“As guerras do Brasil” e o resgate da História
“As guerras do Brasil” é o título de uma minissérie documentário da Netflix que deve ser vista por todos os brasileiros. São cinco episódios curtos, que nos apresentam pontos de vista que não correspondem à História oficial sobre cinco temas: a colonização e o massacre dos povos originários (os indígenas); a escravidão e o massacre dos negros; a Guerra do Paraguai; a revolução de 1930 que marcou o fim da “República Velha”; a “universidade do crime”, como é chamada a formação de falanges e comandos de criminosos no sistema previdenciário em vigor no país. A seguir algumas passagens desses episódios.

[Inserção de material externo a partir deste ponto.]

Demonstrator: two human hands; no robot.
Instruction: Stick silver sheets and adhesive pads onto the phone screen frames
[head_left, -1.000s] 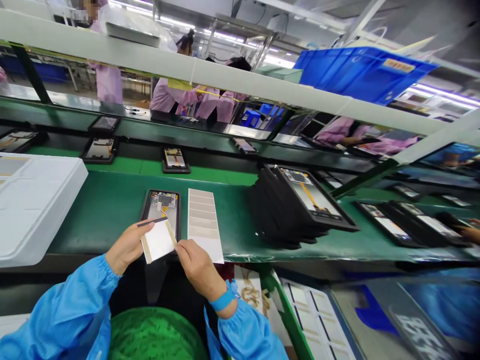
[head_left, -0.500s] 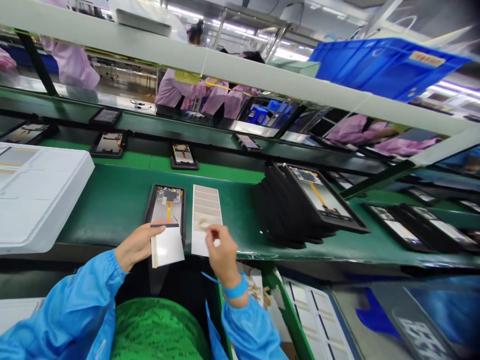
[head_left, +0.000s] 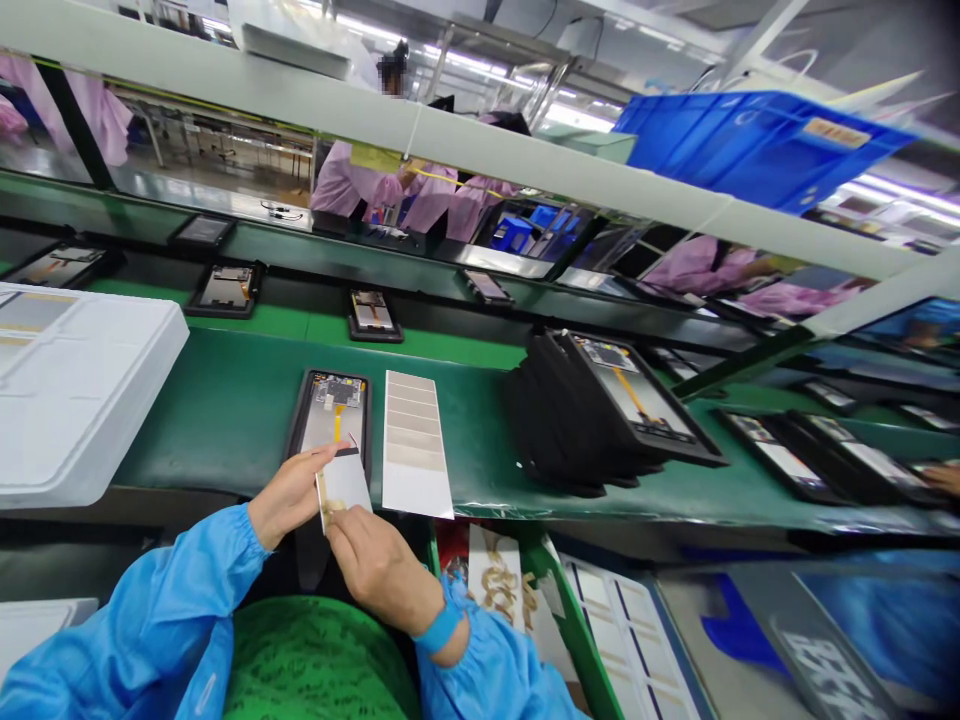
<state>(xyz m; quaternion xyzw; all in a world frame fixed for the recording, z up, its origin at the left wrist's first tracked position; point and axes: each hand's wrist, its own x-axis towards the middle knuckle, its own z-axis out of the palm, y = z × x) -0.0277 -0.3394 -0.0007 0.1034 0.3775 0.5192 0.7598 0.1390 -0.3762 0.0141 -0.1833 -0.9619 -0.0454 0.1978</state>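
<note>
My left hand [head_left: 289, 495] grips a small white card [head_left: 346, 483] with a dark strip along its top edge, held just over the near end of an open phone frame [head_left: 331, 414] on the green bench. My right hand [head_left: 375, 565] is closed in a pinch at the card's lower left edge, on a thin tan strip. A white sheet [head_left: 414, 443] of tan adhesive strips lies on the bench right of the phone frame.
A white foam tray [head_left: 71, 385] sits at the left. A stack of black trays [head_left: 592, 415] with a phone frame on top stands to the right. More phone frames ride the conveyor [head_left: 300, 322] behind. Co-workers in pink work beyond the shelf rail. A blue crate [head_left: 750, 140] rests overhead.
My right hand left the sheet of strips and came back left to the card's lower edge. My left hand tilted the card slightly and stayed over the phone frame.
</note>
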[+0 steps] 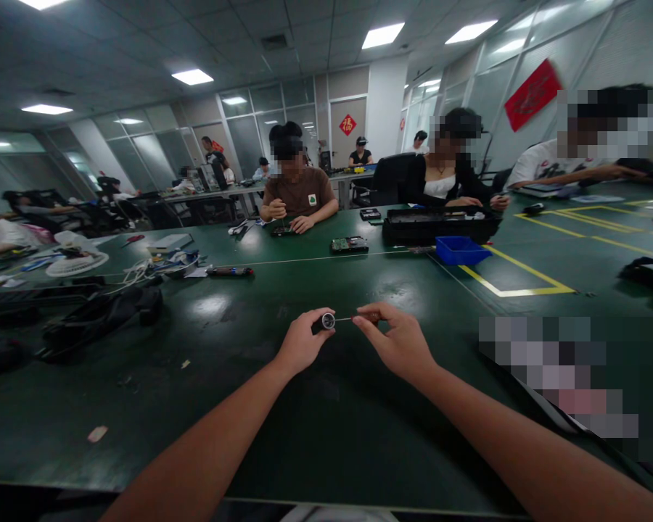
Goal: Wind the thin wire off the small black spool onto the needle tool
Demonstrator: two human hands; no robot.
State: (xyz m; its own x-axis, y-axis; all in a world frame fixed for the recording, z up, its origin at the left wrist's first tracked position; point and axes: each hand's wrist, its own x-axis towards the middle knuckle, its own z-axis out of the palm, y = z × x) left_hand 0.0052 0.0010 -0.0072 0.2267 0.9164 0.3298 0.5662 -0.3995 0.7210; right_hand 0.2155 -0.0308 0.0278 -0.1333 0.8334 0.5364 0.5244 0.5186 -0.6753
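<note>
Above the middle of the green table, my left hand (302,341) is closed around a dark cylindrical part (327,321) with a silvery ring at its end. That round end faces me. My right hand (395,339) grips a screwdriver (344,319) whose handle is mostly covered by my fingers. Its thin metal shaft points left, and the tip lies at the edge of the cylindrical part. Whether the tip touches it or sits inside an opening, I cannot tell.
A blue bin (461,251) stands by a long black casing (440,226). A circuit-board device (349,245) lies ahead, and a pen-like tool (229,271) farther left. Cables (141,270) and black parts (103,315) cover the left side. A co-worker (299,192) sits opposite.
</note>
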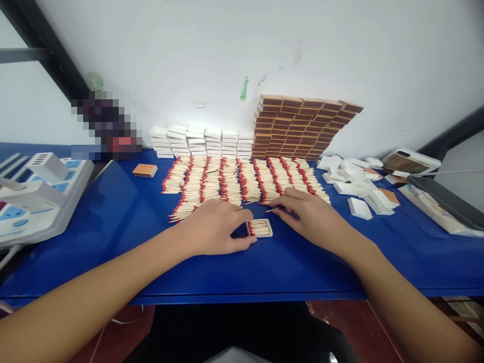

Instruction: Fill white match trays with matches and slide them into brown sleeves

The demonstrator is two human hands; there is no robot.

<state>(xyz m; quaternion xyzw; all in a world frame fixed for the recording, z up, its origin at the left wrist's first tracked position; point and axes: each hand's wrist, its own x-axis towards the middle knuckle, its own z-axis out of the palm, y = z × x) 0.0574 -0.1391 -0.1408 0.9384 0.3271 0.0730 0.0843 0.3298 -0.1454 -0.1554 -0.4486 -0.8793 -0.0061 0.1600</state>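
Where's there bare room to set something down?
Bare table: between the tray and the near edge; between the power strip, orange box and left hand; and right of the right hand, nearer than the white boxes. Crowded: behind both hands, where matches lie in rows before the white stack and brown stack.

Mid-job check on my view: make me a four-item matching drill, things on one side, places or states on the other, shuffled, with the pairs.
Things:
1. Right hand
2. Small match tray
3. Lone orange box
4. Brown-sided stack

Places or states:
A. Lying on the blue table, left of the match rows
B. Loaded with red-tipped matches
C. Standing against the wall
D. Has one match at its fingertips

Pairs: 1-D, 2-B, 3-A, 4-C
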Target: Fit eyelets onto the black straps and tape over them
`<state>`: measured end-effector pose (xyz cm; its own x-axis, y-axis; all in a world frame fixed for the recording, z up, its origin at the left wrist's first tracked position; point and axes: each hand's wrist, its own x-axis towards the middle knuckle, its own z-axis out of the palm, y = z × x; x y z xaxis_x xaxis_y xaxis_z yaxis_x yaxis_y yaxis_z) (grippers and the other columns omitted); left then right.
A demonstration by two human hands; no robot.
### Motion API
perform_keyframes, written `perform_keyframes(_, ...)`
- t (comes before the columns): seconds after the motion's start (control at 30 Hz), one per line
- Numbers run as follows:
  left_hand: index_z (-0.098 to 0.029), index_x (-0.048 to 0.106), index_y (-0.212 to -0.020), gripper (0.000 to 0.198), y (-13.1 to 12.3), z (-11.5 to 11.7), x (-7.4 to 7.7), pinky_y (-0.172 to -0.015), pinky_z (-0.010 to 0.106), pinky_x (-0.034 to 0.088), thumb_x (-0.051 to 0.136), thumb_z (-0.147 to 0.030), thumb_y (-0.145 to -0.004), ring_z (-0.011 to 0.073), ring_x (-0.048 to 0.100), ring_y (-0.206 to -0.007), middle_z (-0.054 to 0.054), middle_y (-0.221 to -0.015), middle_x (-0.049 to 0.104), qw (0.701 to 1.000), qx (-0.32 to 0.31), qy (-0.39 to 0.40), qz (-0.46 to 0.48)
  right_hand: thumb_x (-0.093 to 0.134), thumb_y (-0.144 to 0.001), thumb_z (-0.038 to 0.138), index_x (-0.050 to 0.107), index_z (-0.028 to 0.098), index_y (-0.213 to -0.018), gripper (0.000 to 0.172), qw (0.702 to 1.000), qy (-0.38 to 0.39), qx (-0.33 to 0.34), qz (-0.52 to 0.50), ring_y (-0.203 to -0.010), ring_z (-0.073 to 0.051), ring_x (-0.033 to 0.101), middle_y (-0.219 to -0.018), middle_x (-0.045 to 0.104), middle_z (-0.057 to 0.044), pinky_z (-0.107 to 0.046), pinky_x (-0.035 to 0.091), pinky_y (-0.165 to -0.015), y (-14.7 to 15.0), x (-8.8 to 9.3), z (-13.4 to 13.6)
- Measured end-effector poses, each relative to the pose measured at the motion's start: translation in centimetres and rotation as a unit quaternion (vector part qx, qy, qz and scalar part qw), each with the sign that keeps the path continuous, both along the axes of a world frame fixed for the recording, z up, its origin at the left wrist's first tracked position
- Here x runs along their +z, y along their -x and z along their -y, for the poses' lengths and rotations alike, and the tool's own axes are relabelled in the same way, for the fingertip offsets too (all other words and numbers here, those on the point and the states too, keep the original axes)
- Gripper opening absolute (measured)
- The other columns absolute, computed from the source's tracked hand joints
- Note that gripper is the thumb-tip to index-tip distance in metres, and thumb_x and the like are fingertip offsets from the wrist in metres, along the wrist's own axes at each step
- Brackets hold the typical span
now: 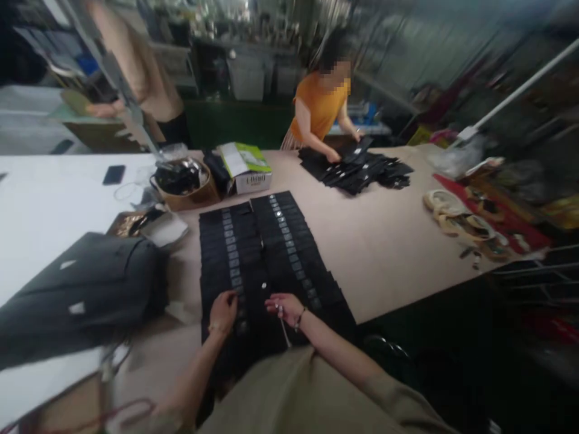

Sobre os povos originários, cuja população poderia chegar a quarenta milhões, e que até hoje chamamos de índios, que para os colonizadores povoariam as Índias, o documentário nos relata como foram vítimas até de inéditas guerras biológicas, dizimados pela varíola e outras doenças propositalmente disseminadas. E o papel dos bandeirantes, heróis oficiais que na verdade eram mercenários cruéis a serviço de inescrupulosos e ambiciosos poderosos.
Sobre a guerra aos negros trazidos da África, o documentário relata o esforço de exterminar os quilombos que se formaram após a “invasão” holandesa, que chegaram a reunir dezenas de milhares de negros foragidos e livres em bem organizadas comunidades. Os negros, essenciais para a economia da cana de açúcar, não eram considerados gente, mas animais de serviço.
Sobre a Guerra do Paraguai, episódio que me pareceu que poderia ter sido melhor esclarecido, nos relata o papel do Brasil ao dar início à guerra, quando interveio no governo do Uruguai. E a obstinação em prosseguir a guerra contra um país já destruído e com uma resistência enfraquecida liderada por um tirano ensandecido. O que não nos explica é o interesse da Inglaterra em deflagrar uma guerra que ao mesmo tempo lhe abriu rentáveis mercados de armas e equipamentos e aniquilou um país que ameaçava emancipar-se e atrapalhar-lhe interesses econômicos e geopolíticos.
Sobre a revolução de 1930, o documentário relata o movimento tenentista que a antecedeu, iniciado em 1922 com a “revolta do Forte de Copacabana”, quando dezoito verdadeiros heróis enfrentaram milhares de soldados num embate simbólico. Os dezoito mártires protestavam contra as fraudes eleitorais e a política viciada dominada por oligarquias que desprezavam o país e o povo. Foram massacrados, mas seu heroísmo iniciou o movimento tenentista que muito contribuiu para o fim da “república velha”.
O episódio “universidade do crime” nos relata a história da origem das falanges e comandos do crime organizado, que dos presídios alastrou-se para as periferias pobres, as polícias e a política. É uma história que vai muito além dos presídios e do crime comum.
Todos os episódios parecem transmitir-nos uma única mensagem: as guerras do Brasil permanecem declaradas nos dias de hoje. Não se trata de luta de classes, mas guerra de classes. Uma guerra de mais de quinhentos anos.